Repeat each entry exactly; omit all pictures.

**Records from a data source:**
◇ ◇ ◇ ◇ ◇ ◇ ◇
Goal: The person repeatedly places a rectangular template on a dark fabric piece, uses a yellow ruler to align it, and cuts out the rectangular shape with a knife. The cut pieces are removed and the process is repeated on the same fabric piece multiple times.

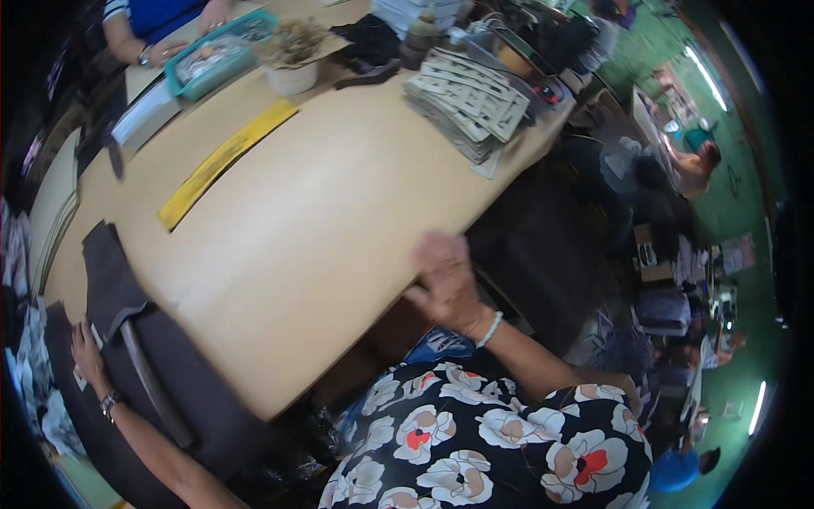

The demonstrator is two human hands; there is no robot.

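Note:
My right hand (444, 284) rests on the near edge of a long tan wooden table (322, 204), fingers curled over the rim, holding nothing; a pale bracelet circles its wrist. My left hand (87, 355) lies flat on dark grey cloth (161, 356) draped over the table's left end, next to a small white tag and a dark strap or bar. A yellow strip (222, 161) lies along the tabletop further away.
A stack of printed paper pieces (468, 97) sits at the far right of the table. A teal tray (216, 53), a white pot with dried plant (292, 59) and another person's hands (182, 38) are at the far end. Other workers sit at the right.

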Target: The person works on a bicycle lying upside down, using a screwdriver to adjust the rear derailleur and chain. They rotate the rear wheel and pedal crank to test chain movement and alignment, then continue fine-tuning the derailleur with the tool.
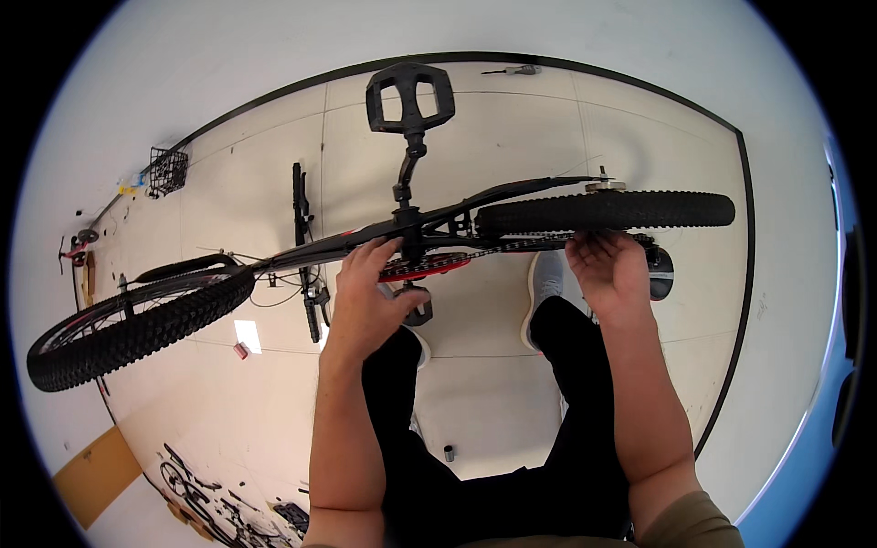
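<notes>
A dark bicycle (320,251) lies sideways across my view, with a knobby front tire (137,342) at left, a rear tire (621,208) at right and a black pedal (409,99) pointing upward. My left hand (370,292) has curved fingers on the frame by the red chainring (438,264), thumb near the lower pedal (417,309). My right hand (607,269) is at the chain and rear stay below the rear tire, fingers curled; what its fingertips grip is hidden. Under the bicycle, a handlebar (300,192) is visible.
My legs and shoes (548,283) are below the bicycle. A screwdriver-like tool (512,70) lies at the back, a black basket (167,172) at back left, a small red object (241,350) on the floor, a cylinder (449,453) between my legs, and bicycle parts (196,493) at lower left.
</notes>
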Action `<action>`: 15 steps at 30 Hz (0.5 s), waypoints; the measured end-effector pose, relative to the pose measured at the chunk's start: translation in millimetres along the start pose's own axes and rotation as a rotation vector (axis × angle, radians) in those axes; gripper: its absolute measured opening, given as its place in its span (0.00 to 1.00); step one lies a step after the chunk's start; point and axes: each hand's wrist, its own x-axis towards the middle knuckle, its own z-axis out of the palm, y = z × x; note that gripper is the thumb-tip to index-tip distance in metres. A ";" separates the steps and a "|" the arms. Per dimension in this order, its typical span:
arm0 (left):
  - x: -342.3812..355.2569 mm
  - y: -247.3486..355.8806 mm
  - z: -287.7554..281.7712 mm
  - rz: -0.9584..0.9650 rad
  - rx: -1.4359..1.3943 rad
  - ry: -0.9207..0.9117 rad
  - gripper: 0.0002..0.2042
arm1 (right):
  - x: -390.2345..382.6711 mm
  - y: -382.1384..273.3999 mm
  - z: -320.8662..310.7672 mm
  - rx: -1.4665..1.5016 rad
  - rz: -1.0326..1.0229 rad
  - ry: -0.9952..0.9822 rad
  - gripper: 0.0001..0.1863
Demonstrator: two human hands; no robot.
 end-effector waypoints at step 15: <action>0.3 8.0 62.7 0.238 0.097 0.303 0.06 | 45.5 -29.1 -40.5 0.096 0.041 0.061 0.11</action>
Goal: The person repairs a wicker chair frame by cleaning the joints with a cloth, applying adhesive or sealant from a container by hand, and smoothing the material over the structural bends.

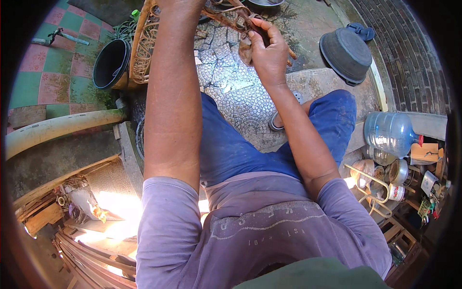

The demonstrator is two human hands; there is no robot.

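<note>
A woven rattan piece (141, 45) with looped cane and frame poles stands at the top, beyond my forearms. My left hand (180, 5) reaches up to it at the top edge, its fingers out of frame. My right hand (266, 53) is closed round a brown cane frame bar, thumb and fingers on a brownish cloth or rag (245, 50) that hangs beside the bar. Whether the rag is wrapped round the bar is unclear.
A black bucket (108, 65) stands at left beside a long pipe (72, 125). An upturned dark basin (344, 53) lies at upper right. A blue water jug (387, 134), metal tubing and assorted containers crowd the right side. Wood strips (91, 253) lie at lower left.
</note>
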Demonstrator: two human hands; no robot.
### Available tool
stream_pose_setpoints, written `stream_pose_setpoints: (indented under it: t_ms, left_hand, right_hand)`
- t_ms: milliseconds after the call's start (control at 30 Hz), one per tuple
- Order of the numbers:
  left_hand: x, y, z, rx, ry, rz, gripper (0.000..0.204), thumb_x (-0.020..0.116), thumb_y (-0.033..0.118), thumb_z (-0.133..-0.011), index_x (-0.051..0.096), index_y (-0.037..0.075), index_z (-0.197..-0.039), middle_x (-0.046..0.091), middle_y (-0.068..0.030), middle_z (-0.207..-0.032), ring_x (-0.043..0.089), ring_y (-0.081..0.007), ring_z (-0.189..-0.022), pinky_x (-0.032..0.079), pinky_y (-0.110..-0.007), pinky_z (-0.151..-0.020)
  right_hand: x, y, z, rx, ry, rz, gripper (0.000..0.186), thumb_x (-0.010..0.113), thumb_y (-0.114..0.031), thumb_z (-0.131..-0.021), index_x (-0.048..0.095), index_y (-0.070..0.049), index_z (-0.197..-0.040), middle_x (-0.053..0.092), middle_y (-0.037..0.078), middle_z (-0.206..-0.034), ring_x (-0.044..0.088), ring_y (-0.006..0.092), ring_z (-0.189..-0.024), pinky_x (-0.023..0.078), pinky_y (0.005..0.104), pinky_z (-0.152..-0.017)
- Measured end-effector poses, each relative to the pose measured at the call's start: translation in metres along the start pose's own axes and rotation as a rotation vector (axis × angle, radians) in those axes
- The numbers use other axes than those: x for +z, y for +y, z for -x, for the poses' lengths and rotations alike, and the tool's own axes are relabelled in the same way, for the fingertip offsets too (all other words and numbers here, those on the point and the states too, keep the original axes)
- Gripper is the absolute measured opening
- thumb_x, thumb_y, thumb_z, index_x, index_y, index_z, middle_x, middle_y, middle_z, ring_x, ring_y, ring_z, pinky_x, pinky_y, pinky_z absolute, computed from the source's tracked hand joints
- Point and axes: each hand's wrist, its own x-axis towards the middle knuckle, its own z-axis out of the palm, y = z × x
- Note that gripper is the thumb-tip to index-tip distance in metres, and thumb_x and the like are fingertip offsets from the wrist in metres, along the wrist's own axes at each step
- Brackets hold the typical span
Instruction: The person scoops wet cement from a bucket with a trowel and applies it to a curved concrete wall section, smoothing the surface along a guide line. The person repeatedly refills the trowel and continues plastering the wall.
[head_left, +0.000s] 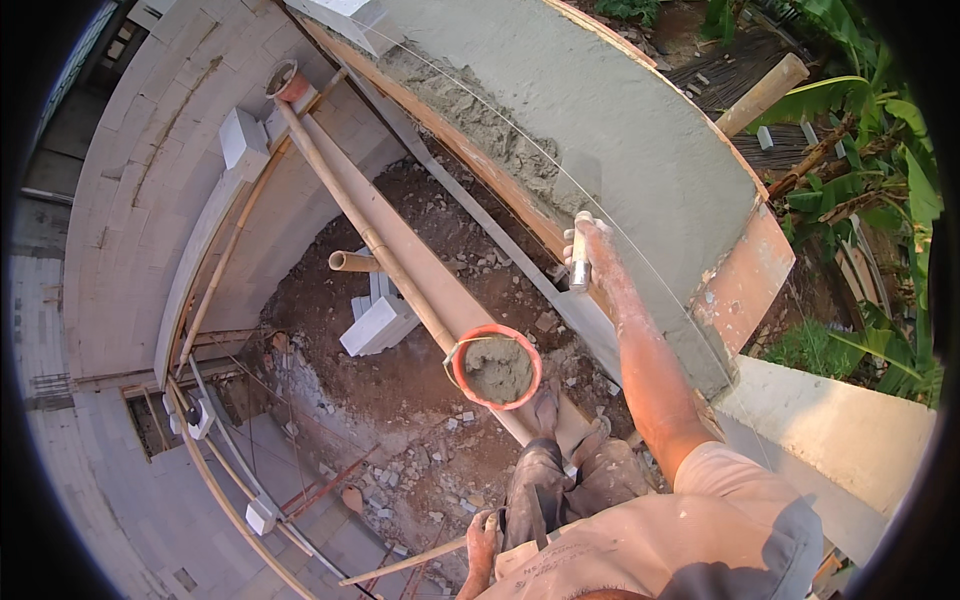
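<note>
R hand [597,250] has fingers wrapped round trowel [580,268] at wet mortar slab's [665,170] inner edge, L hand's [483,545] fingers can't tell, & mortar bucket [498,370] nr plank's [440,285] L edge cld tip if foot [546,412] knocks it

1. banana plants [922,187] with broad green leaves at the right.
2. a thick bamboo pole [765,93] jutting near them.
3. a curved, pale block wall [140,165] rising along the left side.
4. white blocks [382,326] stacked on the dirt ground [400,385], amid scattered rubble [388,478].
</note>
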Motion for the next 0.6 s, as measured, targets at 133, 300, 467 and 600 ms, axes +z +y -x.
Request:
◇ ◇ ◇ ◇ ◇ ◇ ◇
**RESULT OF THIS TASK:**
Goal: The person repeatedly places a rectangular template on a dark fabric piece, uses a yellow ruler to align it, and cuts out the rectangular shape with a knife. The cut pieces are removed and the process is repeated on the same fabric piece multiple times.


The demonstrator is two human hands; there is no robot.

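Note:
My right hand (444, 284) rests on the near edge of a long tan wooden table (322, 204), fingers curled over the rim, holding nothing; a pale bracelet circles its wrist. My left hand (87, 355) lies flat on dark grey cloth (161, 356) draped over the table's left end, next to a small white tag and a dark strap or bar. A yellow strip (222, 161) lies along the tabletop further away.
A stack of printed paper pieces (468, 97) sits at the far right of the table. A teal tray (216, 53), a white pot with dried plant (292, 59) and another person's hands (182, 38) are at the far end. Other workers sit at the right.
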
Target: The person works on a bicycle lying upside down, using a screwdriver to adjust the rear derailleur and chain. They rotate the rear wheel and pedal crank to test chain movement and alignment, then continue fine-tuning the derailleur with the tool.
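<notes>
A dark bicycle (320,251) lies sideways across my view, with a knobby front tire (137,342) at left, a rear tire (621,208) at right and a black pedal (409,99) pointing upward. My left hand (370,292) has curved fingers on the frame by the red chainring (438,264), thumb near the lower pedal (417,309). My right hand (607,269) is at the chain and rear stay below the rear tire, fingers curled; what its fingertips grip is hidden. Under the bicycle, a handlebar (300,192) is visible.
My legs and shoes (548,283) are below the bicycle. A screwdriver-like tool (512,70) lies at the back, a black basket (167,172) at back left, a small red object (241,350) on the floor, a cylinder (449,453) between my legs, and bicycle parts (196,493) at lower left.
</notes>
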Action `<action>`: 15 steps at 30 Hz (0.5 s), waypoints; the measured end-effector pose, relative to the pose measured at the chunk's start: translation in millimetres along the start pose's own axes and rotation as a rotation vector (axis × angle, radians) in those axes; gripper: its absolute measured opening, given as its place in its span (0.00 to 1.00); step one lies a step after the chunk's start; point and axes: each hand's wrist, its own x-axis towards the middle knuckle, its own z-axis out of the palm, y = z × x; note that gripper is the thumb-tip to index-tip distance in metres. A ";" separates the steps and a "|" the arms. Per dimension in this order, its typical span:
arm0 (left):
  - x: -342.3812..355.2569 mm
  - y: -247.3486..355.8806 mm
  - z: -287.7554..281.7712 mm
  - rz: -0.9584..0.9650 rad
  - rx: -1.4359..1.3943 rad
  - ry: -0.9207..0.9117 rad
  - gripper: 0.0002..0.2042
arm1 (right):
  - x: -390.2345..382.6711 mm
  - y: -382.1384..273.3999 mm
  - z: -320.8662..310.7672 mm
  - rx: -1.4665..1.5016 rad
  - rz: -1.0326..1.0229 rad
  - ry: -0.9952..0.9822 rad
  - gripper: 0.0001..0.1863
Demonstrator: two human hands; no robot.
 end-effector waypoints at step 15: <action>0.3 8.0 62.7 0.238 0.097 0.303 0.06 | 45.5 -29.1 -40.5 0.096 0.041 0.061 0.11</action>
Goal: The person repairs a wicker chair frame by cleaning the joints with a cloth, applying adhesive or sealant from a container by hand, and smoothing the material over the structural bends.


The demonstrator is two human hands; there is no robot.

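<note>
A woven rattan piece (141, 45) with looped cane and frame poles stands at the top, beyond my forearms. My left hand (180, 5) reaches up to it at the top edge, its fingers out of frame. My right hand (266, 53) is closed round a brown cane frame bar, thumb and fingers on a brownish cloth or rag (245, 50) that hangs beside the bar. Whether the rag is wrapped round the bar is unclear.
A black bucket (108, 65) stands at left beside a long pipe (72, 125). An upturned dark basin (344, 53) lies at upper right. A blue water jug (387, 134), metal tubing and assorted containers crowd the right side. Wood strips (91, 253) lie at lower left.
</note>
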Demonstrator: two human hands; no robot.
### Available tool
stream_pose_setpoints, written `stream_pose_setpoints: (indented under it: t_ms, left_hand, right_hand)`
- t_ms: milliseconds after the call's start (control at 30 Hz), one per tuple
- Order of the numbers:
  left_hand: x, y, z, rx, ry, rz, gripper (0.000..0.204), thumb_x (-0.020..0.116), thumb_y (-0.033..0.118), thumb_z (-0.133..-0.011), index_x (-0.051..0.096), index_y (-0.037..0.075), index_z (-0.197..-0.039), middle_x (-0.046..0.091), middle_y (-0.068..0.030), middle_z (-0.207..-0.032), ring_x (-0.043..0.089), ring_y (-0.081..0.007), ring_z (-0.189..-0.022), pinky_x (-0.032..0.079), pinky_y (-0.110..-0.007), pinky_z (-0.151..-0.020)
  right_hand: x, y, z, rx, ry, rz, gripper (0.000..0.186), thumb_x (-0.010..0.113), thumb_y (-0.114..0.031), thumb_z (-0.131..-0.021), index_x (-0.048..0.095), index_y (-0.070..0.049), index_z (-0.197..-0.040), middle_x (-0.053..0.092), middle_y (-0.037..0.078), middle_z (-0.206..-0.034), ring_x (-0.044..0.088), ring_y (-0.006..0.092), ring_z (-0.189..-0.024), pinky_x (-0.023..0.078), pinky_y (0.005..0.104), pinky_z (-0.152..-0.017)
- Measured end-effector poses, each relative to the pose measured at the call's start: translation in metres along the start pose's own axes and rotation as a rotation vector (axis × angle, radians) in those axes
- The numbers use other axes than those: x for +z, y for +y, z for -x, for the poses' lengths and rotations alike, and the tool's own axes are relabelled in the same way, for the fingertip offsets too (all other words and numbers here, those on the point and the states too, keep the original axes)
- Gripper is the absolute measured opening
- thumb_x, thumb_y, thumb_z, index_x, index_y, index_z, middle_x, middle_y, middle_z, ring_x, ring_y, ring_z, pinky_x, pinky_y, pinky_z absolute, computed from the source's tracked hand joints
- Point and axes: each hand's wrist, its own x-axis towards the middle knuckle, its own z-axis out of the palm, y = z × x
- Note that gripper is the thumb-tip to index-tip distance in metres, and thumb_x and the like are fingertip offsets from the wrist in metres, along the wrist's own axes at each step
- Brackets hold the typical span
Instruction: The person scoops wet cement from a bucket with a trowel and applies it to a curved concrete wall section, smoothing the surface along a guide line. The person repeatedly refills the trowel and continues plastering the wall.
[head_left, +0.000s] 
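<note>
R hand [597,250] has fingers wrapped round trowel [580,268] at wet mortar slab's [665,170] inner edge, L hand's [483,545] fingers can't tell, & mortar bucket [498,370] nr plank's [440,285] L edge cld tip if foot [546,412] knocks it

1. banana plants [922,187] with broad green leaves at the right.
2. a thick bamboo pole [765,93] jutting near them.
3. a curved, pale block wall [140,165] rising along the left side.
4. white blocks [382,326] stacked on the dirt ground [400,385], amid scattered rubble [388,478].
</note>
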Motion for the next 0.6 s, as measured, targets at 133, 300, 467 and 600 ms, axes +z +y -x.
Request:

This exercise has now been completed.